Wynajem mieszkania/pokoju
Te dwie opcje opiszę razem, bo są podobne. Różnica polega tylko na tym, że chcąc wynająć całe mieszkanie szukasz ogłoszeń typu: „wynajmę mieszkanie studentom”, a chcąc wynająć pokój musisz szukać ogłoszeń od ludzi, którzy już wynajęli mieszkanie i szukają współlokatora. Jak wiadomo, im więcej osób, tym taniej wychodzi na osobę. Dlatego nie warto wynajmować mieszkania samemu. Wynajem mieszkania będzie dobrą opcją jeśli ma się już z kim, a najlepiej się mieszka z kimś, kogo się już choć trochę zna. Najlepiej z przyjaciółmi, z którymi spędziło się chociaż jedną noc na wycieczce szkolnej, pod namiotem, czy tak po prostu w domu. Wtedy już choć troszkę wiemy czego spodziewać się po tych osobach. Jak się ma kogoś, to się szuka mieszkania razem. Jednak jeśli się nie ma i jest się samemu, to też nic straconego. Jest duży plus takiej sytuacji. Nie masz nikogo, jesteś sam? Wtedy jak wynajmiesz mieszkanie, możesz rozwiesić, rozesłać w internecie ogłoszenia, że szukasz współlokatora. Ty szukasz, więc ty stawiasz swoje warunki, które on ma zaakceptować/spełnić. Oczywiście robisz to w porozumieniu z właścicielem mieszkania, który musi wyrazić zgodę na wynajem pokoju danej osobie. Jednak to ty wybierasz, bo ty będziesz z tą osobą mieszkać i przebywać na co dzień i właściciel mieszkania powinien to rozumieć. Jemu powinno zależeć głównie na tym, by mieszkanie było dobrze utrzymane i przede wszystkim, by dostawać kasę na czas. Jeśli decydujesz się na wynajęcie pokoju, musisz pamiętać, że szukasz ogłoszeń ludzi, którzy z kolei szukają sobie współlokatora i to oni postawią ci swoje warunki. Poza tym ty też nie wiesz, co to za ludzie, ba, w ogłoszeniu piszą zwykle: „szukamy współlokatora”. My czyli kto? Nie przedstawią się, nie napiszą ilu ich jest, czy same dziewczyny, same chłopaki, czy mieszane towarzystwo. Poza tym zwykle zajmują sobie lepsze pokoje, z lepszymi widokami z okna itp. a tobie zostawią jakąś ciasną, małą klitkę z widokiem na mur innego bloku lub supermarket. Dlatego ja uważam, że lepszą opcją jest wynajem całego mieszkania, a nie pokoju.
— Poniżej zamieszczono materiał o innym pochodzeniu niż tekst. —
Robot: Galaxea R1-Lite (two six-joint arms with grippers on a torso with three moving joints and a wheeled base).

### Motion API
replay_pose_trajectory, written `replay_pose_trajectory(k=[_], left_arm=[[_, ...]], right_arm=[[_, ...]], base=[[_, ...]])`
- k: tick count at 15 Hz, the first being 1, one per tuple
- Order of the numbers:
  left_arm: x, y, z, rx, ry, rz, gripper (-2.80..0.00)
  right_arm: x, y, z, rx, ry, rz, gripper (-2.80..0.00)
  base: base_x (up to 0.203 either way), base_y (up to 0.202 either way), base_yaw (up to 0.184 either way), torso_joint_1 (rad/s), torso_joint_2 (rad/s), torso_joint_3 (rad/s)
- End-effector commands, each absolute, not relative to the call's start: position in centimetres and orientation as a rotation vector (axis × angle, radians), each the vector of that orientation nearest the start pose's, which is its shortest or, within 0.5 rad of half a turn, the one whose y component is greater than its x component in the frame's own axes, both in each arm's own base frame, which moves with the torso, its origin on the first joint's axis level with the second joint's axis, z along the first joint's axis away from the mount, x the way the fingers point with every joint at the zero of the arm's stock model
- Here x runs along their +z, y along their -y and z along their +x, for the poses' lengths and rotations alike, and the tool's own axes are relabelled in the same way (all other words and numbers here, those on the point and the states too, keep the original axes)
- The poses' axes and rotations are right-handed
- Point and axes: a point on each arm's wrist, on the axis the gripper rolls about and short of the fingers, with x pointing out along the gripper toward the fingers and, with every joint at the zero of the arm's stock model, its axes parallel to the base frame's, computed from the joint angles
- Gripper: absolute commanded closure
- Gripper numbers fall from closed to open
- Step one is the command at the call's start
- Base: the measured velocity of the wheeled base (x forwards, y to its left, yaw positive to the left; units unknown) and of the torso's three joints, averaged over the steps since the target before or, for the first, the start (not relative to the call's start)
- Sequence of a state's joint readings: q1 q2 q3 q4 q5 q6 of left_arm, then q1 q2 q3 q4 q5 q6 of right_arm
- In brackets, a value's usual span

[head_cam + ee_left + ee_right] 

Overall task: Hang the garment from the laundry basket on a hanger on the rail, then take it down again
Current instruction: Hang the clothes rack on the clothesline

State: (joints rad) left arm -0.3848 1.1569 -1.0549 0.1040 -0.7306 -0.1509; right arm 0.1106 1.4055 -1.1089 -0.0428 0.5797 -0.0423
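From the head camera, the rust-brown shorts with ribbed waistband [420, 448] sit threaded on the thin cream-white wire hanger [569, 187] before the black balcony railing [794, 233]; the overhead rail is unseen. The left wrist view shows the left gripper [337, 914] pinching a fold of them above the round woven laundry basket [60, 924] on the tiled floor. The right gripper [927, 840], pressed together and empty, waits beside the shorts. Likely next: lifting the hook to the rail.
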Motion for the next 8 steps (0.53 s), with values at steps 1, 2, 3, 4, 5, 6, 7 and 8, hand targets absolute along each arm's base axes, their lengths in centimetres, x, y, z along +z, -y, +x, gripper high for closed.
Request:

Jest jedna rzecz, która łączy wszystkie trzy opcje. Wniosek o akademik trzeba składać od nowa co roku i każdego roku jeśli dostaniemy akademik, to będzie to inny pokój niż wcześniej, z inną osobą, a nawet w innym budynku. Jeden pokój mamy tylko na jeden rok akademicki. Tak samo mieszkanie czy pokój wynajmujemy na rok akademicki. Przykład – moja przyjaciółka, która mieszkała zawsze ze swoją koleżanką z liceum. Co roku musiały przed wakacjami wynosić się z wszystkimi bambetlami (a to nie tylko ciuchy, buty, kosmetyki itp. ale i różne własne urządzenia i większe rzeczy, pościel, garnki, naczynia itd.) i potem przez wakacje szukać mieszkania i do nowego jak już zalazły, z powrotem te bambetle zwozić. Gdybym ja tak musiała, to nie wiem co bym zrobiła. Ona miała przynajmniej chłopaka, który miał samochód i jej pomagał z tym wszystkim. Ja nie miałabym takiej osoby, a telepania się z taką ilością nawet dużych gratów autobusem na wieś sobie nie wyobrażam.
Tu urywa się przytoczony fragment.